Aye, we and then set up up the USC Center for Artificial Intelligence in Guild (CAIS). Our mission at that place is to describe inspiration from the Grand Challenges of Social Piece of work, the Grand Challenges of Technology, and the Un Sustainable Development Goals, and the United Nations Millennium Development Goals, which provide of import new directions for AI and social scientific discipline research. Based on these goals, our initial projects focus on ending homelessness, fighting substance abuse, preventing suicide, improving access to health care, social responses to global climatic change, reducing gang violence, and protecting wildlife.

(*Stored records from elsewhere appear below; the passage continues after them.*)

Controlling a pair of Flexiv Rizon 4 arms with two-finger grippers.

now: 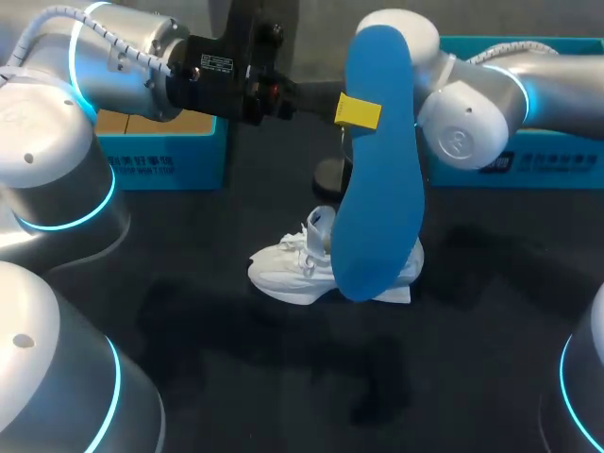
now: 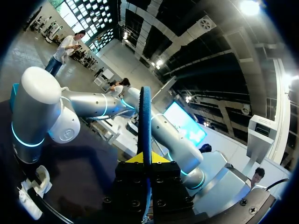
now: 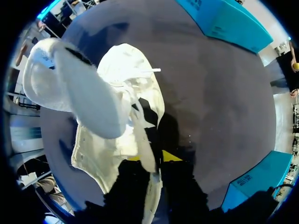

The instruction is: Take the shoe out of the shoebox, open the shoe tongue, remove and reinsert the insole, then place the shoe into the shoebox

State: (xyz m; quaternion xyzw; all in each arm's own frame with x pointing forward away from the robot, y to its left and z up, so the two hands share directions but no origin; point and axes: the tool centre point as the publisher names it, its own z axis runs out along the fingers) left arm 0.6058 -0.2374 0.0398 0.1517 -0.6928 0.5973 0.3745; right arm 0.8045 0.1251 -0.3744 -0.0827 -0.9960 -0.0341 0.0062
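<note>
The shoe (image 1: 288,269) (image 3: 117,93) is a white sneaker resting on the dark, matte counter (image 1: 236,377) (image 3: 224,102), outside the shoebox. Its upper looks soft and stitched, with thin white laces lying loose across it. A thick padded flap (the tongue, by the look of it) stands up from the opening.

The insole (image 1: 377,189) (image 2: 146,121) is out of the shoe and hangs in the air directly above it, upright, with its lower end over the shoe's rear half. It is a flat, foot-shaped sheet with a smooth bright blue face, and from the left wrist it shows only as a thin edge.

The left fingers (image 1: 359,111) (image 2: 140,158) are clenched on the insole's edge well above the shoe, one yellow tip on each face. The right fingers (image 3: 169,157) are down at the shoe itself and pinch a white strip of its upper between them.

Beyond the shoe sit two blue cardboard pieces. The shoebox (image 1: 160,156) on the left arm's side has a brown inside, and a second blue box (image 1: 552,151) lies on the right arm's side.
</note>
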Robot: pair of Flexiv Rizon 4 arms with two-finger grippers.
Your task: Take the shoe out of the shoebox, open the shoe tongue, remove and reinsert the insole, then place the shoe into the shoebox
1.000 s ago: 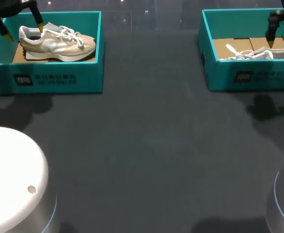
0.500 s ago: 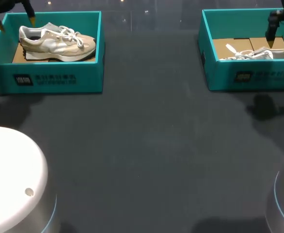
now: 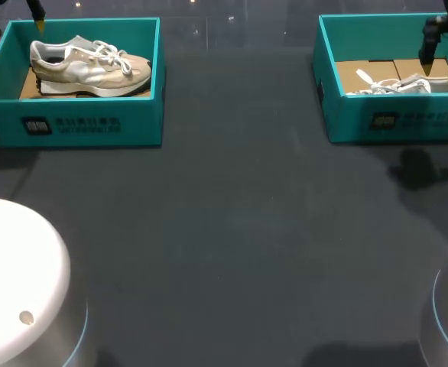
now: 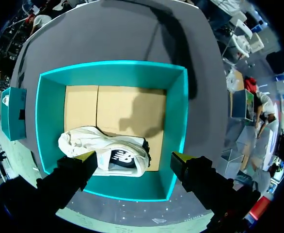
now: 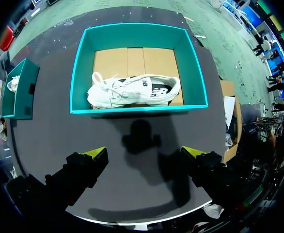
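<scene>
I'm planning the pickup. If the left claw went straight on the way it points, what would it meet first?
Probably the shoe in the box: the wrist view shows it just beyond the gap between the open tips of the left claw, though depth is unclear.

My worktop (image 3: 232, 229) is dark grey and matte, and it fills nearly all of the head view. Some soft shadows (image 3: 417, 170) lie on it, and a few small bright specks (image 3: 232, 17) show near its far edge.
</scene>
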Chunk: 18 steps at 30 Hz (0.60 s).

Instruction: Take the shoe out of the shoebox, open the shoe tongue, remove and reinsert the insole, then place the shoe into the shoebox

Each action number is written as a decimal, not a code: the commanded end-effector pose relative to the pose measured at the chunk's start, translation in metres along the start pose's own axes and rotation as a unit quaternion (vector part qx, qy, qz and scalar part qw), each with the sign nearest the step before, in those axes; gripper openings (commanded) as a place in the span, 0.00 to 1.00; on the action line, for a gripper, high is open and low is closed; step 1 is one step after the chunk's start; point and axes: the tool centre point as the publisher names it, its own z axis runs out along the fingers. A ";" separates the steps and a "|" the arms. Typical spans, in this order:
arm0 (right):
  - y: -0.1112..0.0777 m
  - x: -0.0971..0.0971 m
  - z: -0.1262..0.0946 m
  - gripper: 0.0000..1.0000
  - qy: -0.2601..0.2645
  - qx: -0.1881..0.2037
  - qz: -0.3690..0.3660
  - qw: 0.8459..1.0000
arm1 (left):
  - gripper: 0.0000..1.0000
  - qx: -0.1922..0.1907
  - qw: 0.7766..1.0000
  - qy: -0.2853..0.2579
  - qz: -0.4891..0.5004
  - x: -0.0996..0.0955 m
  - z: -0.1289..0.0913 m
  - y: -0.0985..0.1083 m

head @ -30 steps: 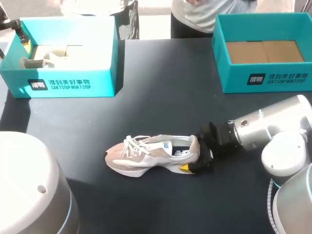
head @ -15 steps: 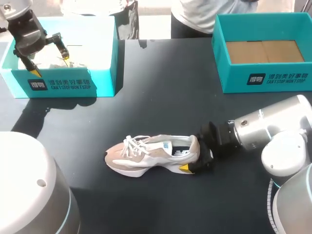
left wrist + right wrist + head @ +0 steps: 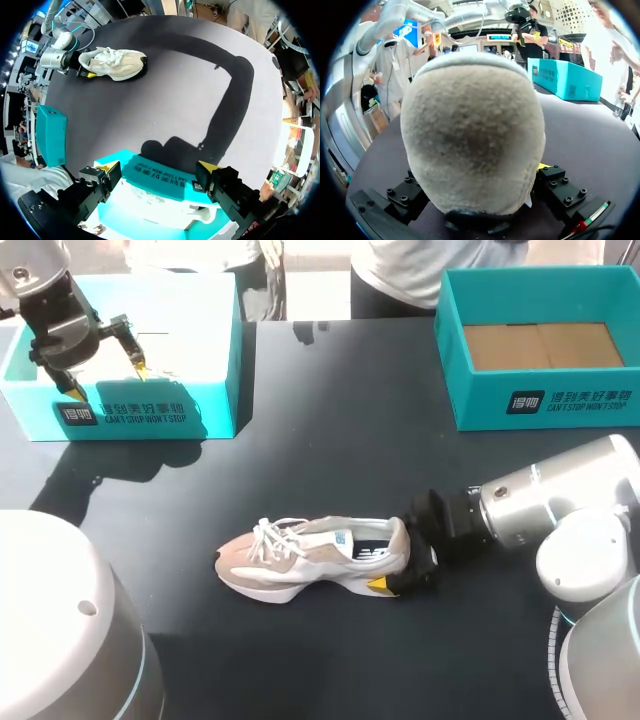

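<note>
the shoe (image 3: 315, 558) lies on its sole in the middle of the dark tabletop (image 3: 330, 440), outside both boxes, with its toe towards the left arm's side. the right gripper (image 3: 400, 560) has its fingers closed on the heel from both sides. from overhead only one yellow tip shows against the sole and the far finger is hidden. in the right wrist view the heel fills almost everything and covers the tips. the left gripper (image 3: 107, 380) hangs over the left shoebox (image 3: 140, 412), fingers spread wide and holding nothing. something white lies in that box under it, mostly covered by the gripper and hard to make out. the right shoebox (image 3: 540, 400) shows a bare cardboard floor, and its far side is cut off.
</note>
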 end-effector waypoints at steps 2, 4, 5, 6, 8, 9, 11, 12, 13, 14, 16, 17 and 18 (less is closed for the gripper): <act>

And you've taken the algorithms and machine learning behind the HIV work into other preventable diseases.
We are now heavily involved in using AI for public health, to aid allocate the right resources, well-nigh recently in at-risk groups for tuberculosis in India.

What's next for you?
This is basic research in early stages, but we're starting to build a qualitative understanding of how gangs office, together with a quantitative response to their culture, peculiarly with recruitment and radicalization, using game theory to model predictive algorithms and provide a useful response.

Not just keeping LA citizens prophylactic, but besides getting inside the gang civilisation to protect vulnerable youth from recruiting?
Exactly. It'due south heady piece of work. Much of AI doesn't leave the lab, in that information technology doesn't get validated in the real earth. And so there are hundreds of academic papers which accept never been proven in society. That'due south why nosotros believe the piece of work we're doing is so important. In all of our enquiry and development, using AI for "good domains," whether it'southward security, social piece of work, public health or poaching, we accept empirical information to bear witness that the AI supports professionals in the field and helps them do their jobs more effectively.

If any PCMag readers are in Sweden this summer, Professor Tambe will exist presenting his work at the 27th International Joint Conference on Artificial Intelligence in Stockholm in July.